Former Director-General of Nigeria Television Authority (NTA), Prof. Tonnnie Iredia, has urged the media to set agenda for positive result through reporting the power sector.
Iredia made the call at a Power Sector Conversation organised by Reboot, a Non-Governmental Organisation (NGO), in Abuja on Friday.
He said that there was the need for continuous report on the issues of power and its importance to a nation.
He said that the media needed to study what the audience needed to know and used the right language while consistently reporting the issues.
Iredia added that reporters should adopt the principle of “force multiplication’’ and set strategic agenda for creating awareness on issues in the sector.
“We have to find a way to make power sector reporting the issue of the moment instead of politics.

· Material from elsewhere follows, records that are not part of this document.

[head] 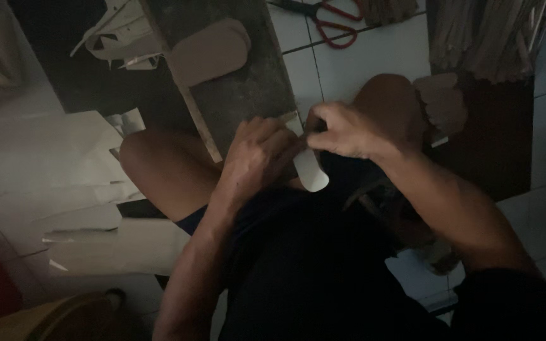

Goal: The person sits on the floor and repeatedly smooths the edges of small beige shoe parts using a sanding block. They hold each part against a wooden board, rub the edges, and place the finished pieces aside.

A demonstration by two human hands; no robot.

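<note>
Bare forearms run down to the left hand [257,155] and right hand [342,129]; dark shorts cover the lap, knees bare, dark sleeve at right.

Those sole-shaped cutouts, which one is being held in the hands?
The pale rounded cutout between the left hand and right hand; the tan cutout lies untouched on the dark board.

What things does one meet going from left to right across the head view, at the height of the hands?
Pale paper sheets → bare knee → left hand → white strip → right hand → dark board.
</note>
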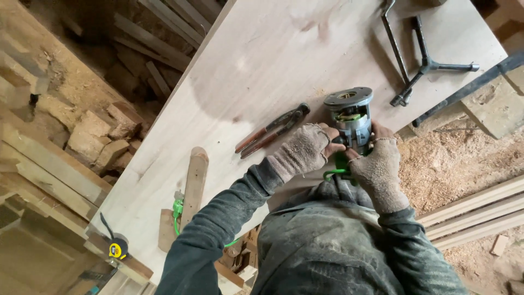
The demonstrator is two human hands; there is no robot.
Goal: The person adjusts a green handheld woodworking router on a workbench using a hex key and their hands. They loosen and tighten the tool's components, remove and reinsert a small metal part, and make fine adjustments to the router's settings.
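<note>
Gripping the router (349, 123) from both sides, the gloved left hand (303, 150) and right hand (379, 169) clench its grey body, base plate facing away, over the board (262, 60). Pliers (273, 130) lie just left of the router; beyond it, right, rests a metal wrench (431, 65).
</note>
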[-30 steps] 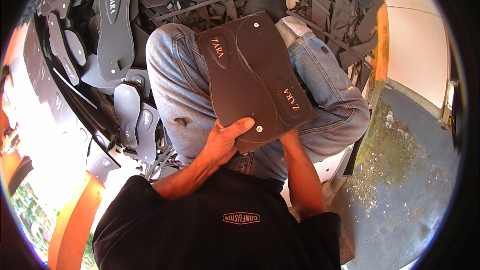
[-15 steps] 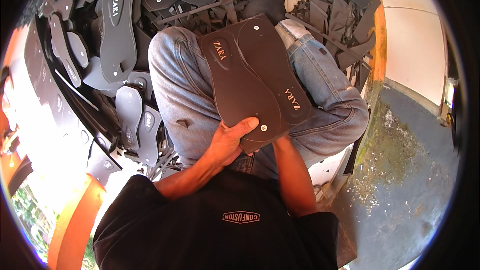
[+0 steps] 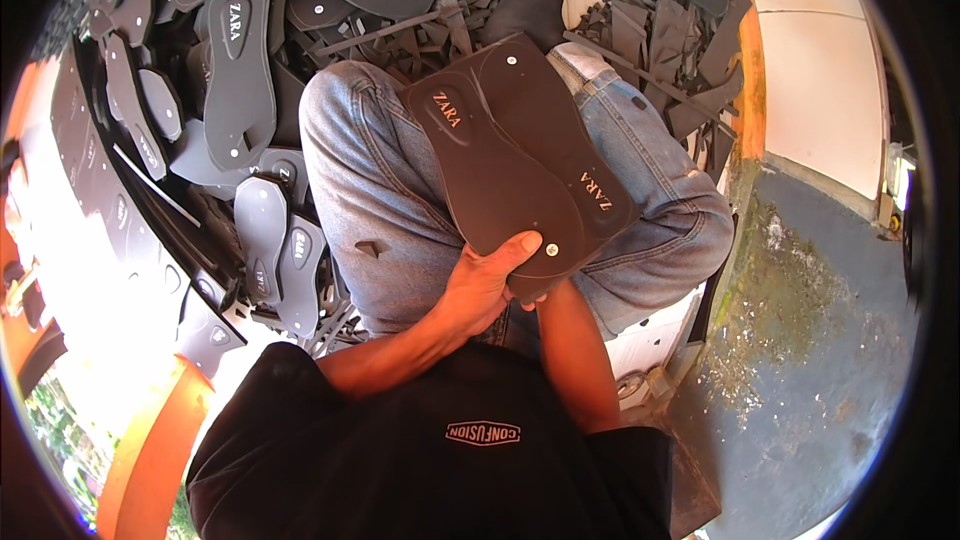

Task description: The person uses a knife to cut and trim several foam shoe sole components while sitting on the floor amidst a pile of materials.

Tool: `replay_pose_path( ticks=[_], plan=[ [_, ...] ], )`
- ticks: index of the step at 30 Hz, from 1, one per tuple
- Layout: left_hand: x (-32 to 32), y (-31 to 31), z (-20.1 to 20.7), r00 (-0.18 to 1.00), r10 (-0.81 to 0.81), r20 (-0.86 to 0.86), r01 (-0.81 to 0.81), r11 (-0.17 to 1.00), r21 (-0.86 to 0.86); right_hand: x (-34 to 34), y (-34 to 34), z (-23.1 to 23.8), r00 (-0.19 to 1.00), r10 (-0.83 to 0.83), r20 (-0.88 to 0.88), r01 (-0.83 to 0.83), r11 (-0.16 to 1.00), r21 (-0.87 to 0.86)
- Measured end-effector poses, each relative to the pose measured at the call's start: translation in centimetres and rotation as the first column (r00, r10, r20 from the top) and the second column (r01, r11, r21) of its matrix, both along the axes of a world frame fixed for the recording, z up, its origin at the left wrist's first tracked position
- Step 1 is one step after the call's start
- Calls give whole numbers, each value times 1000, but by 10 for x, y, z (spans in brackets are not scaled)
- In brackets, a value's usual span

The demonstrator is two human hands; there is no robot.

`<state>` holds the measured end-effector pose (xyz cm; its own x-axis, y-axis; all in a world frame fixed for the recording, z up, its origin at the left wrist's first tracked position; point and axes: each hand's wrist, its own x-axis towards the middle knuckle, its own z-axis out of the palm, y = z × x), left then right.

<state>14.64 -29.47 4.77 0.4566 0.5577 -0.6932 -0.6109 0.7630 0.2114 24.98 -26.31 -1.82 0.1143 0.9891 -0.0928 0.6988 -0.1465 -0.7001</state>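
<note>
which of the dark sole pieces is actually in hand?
The dark sheet with two sole outlines, lying across the lap; the left hand grips its near end. All other soles lie loose in the pile.

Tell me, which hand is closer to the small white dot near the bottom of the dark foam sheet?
Left. The left hand grips beside the white dot; the right hand is hidden underneath.

The rubber sheet (image 3: 520, 165) lay across the person's lap, on both knees (image 3: 370, 160). The left hand (image 3: 480, 285) gripped its near edge, thumb on top; the right hand was hidden beneath it. A pile of cut soles (image 3: 250, 90) lay left and beyond the knees, scrap strips (image 3: 670, 40) to the right.
</note>
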Motion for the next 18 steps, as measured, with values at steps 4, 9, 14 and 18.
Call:
replay_pose_path(
  ticks=[4,9,14,18],
  plan=[
    [6,0,1,1000,-2,3,2,1000,-9,0,-2,1,1000,-11,-2,11,1000,-4],
    [10,-1,3,1000,-5,-4,5,1000,-13,0,-5,2,1000,-23,-11,23,1000,-17],
    [9,-2,2,1000,14,23,-14,1000,10,0,-4,2,999,-32,-16,31,999,-26],
    [6,-2,5,1000,13,27,-13,1000,5,1,1,2,999,-37,-20,36,998,-42]
  ],
)
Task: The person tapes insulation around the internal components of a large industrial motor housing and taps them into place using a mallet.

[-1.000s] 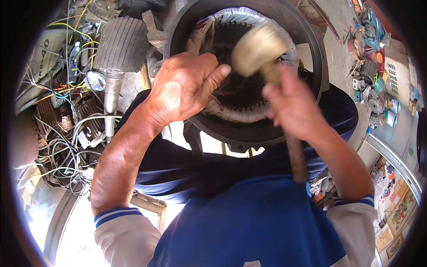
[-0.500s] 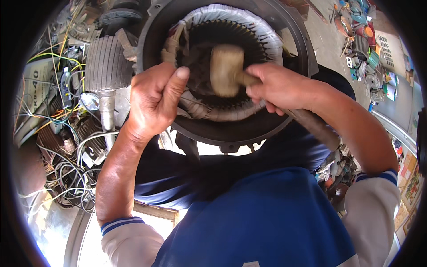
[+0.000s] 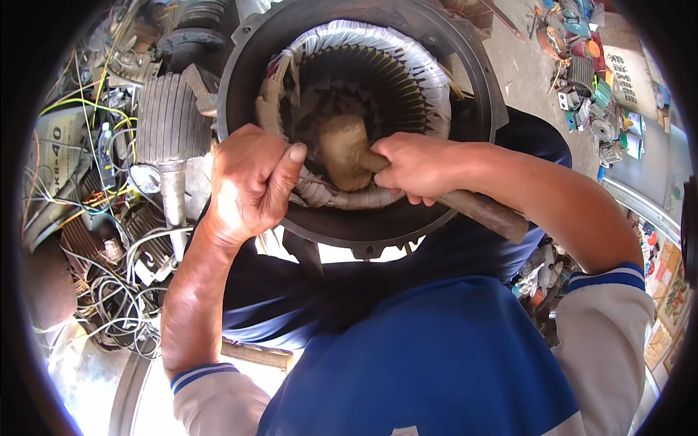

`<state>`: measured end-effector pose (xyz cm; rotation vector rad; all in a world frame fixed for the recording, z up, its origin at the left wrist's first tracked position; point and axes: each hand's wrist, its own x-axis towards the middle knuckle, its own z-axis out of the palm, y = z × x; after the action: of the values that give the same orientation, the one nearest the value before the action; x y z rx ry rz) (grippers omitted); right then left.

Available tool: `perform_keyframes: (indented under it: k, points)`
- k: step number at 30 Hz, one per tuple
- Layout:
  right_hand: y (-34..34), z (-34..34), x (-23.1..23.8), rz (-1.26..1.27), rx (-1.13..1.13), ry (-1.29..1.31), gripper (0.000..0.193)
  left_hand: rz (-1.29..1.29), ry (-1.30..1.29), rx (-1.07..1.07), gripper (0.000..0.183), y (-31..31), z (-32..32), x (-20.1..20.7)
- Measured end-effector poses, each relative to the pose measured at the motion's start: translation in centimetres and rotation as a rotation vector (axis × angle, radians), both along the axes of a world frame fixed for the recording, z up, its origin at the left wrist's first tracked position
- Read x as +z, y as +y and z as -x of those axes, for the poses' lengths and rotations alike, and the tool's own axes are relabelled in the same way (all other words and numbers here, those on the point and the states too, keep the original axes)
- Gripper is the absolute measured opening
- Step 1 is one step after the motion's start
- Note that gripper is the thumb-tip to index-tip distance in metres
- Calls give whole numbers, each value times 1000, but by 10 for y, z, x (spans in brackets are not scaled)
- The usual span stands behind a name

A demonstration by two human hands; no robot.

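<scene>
A motor stator [image 3: 374,87] in a round dark metal housing [image 3: 236,80] lies open in front of me, its coil ends bound with white tape [image 3: 356,33]. My right hand [image 3: 411,167] grips a wooden mallet [image 3: 345,149] by the handle, close to the head. The mallet head is over the near side of the opening, beside the taped coil ring; whether it touches the ring I cannot tell. At the housing's near left rim, my left hand [image 3: 254,178] is closed in a fist, thumb lying along the top. Whatever its fingers hold is hidden.
Left of the housing stands a ribbed cylindrical motor part [image 3: 171,120] with a shaft pointing toward me. Tangled wires [image 3: 120,305] and a plastic bottle [image 3: 107,156] lie farther left. Assorted parts [image 3: 582,73] are piled at the far right. My legs [image 3: 291,298] flank the housing's near side.
The mallet and my right hand have moved nearer to me and slightly left, the head now lower in the opening. My left hand stays at the rim. The whole view has shifted slightly.
</scene>
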<state>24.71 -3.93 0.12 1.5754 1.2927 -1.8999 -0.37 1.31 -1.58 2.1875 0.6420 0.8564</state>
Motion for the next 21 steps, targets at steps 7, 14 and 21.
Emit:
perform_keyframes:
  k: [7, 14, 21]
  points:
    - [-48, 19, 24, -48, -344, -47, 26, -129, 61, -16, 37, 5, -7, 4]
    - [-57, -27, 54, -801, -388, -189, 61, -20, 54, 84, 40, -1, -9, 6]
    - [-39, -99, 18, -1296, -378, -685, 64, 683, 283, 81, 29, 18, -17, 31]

“We must get people to talk about these issues regularly by the awareness we create and this will make the power very significant.

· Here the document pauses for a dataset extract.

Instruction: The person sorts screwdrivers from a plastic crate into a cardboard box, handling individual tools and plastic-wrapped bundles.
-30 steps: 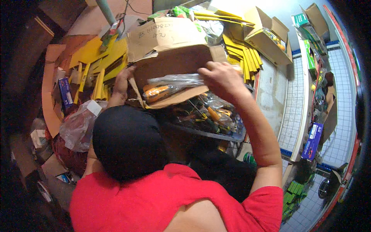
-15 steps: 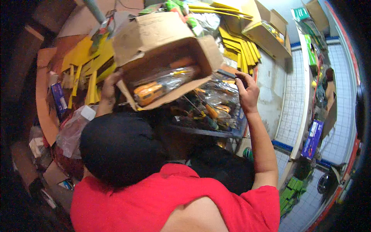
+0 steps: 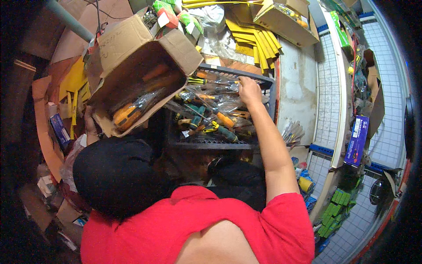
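The left hand [image 3: 90, 125] steadies the tilted carton [image 3: 147, 72] — likely keeping its mouth accessible — while the right hand [image 3: 250, 91] reaches bagged tools [image 3: 225, 119] near the crate [image 3: 209, 145]'s far-right corner, both hands' finger grip I cannot tell.

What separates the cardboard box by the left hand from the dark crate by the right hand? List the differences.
Material: the cardboard box is brown board with flaps; the dark crate has slotted sides and no flaps.
Pose: the box is tilted, its opening toward the person; the crate sits roughly level, opening upward.
Contents: the box shows few orange-handled items; the crate has a crowded heap of tools.
Shared: both are open and contain clear plastic packaging.
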Demonstrator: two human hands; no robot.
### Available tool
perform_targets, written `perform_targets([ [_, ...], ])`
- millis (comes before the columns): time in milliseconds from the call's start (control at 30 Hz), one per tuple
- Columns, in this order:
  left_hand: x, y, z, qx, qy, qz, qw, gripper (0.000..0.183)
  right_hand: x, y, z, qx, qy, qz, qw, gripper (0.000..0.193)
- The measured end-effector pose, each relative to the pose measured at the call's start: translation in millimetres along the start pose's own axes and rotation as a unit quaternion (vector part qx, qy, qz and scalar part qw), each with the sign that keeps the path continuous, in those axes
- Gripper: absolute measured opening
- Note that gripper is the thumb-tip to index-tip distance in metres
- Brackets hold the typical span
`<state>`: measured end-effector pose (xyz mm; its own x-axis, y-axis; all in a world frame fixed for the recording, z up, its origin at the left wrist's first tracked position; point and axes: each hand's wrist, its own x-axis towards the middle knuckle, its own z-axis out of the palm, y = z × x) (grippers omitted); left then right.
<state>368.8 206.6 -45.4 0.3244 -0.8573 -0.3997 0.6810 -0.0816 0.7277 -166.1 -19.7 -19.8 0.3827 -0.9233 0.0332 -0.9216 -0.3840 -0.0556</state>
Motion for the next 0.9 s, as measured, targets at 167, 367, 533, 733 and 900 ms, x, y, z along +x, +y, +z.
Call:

“We need to adopt the principle of force multiplication which simply means that the more you talk about power issues, the more it rings on the minds of the people,” he said.
According to veteran journalist, the principle will help to set agenda and thereby change the methodology of discussion.
He said that it was unfortunate that Nigerian journalism was foreign-based but noted that media organisations should give preference to indigenous languages in dissemination of news.
He said that Nigeria, with low literacy level, required use of local languages in information-sharing.
This, Iredia said, would also help to sell good ideas and bring about change of orientation among Nigerians.
He said that government must find a way to partner the media to plot ways and means to move the nation forward.
“The media are always criticising; we need to look at what has been done, what next to be done and the best approach to issues in reporting
“We need to appreciate the challenges of development and tell government the right things to do,” he added.
On corruption, he said that government needed to embrace the use of technology to fight corruption.
“If we don’t embrace it, we cannot stop corruption,” he said.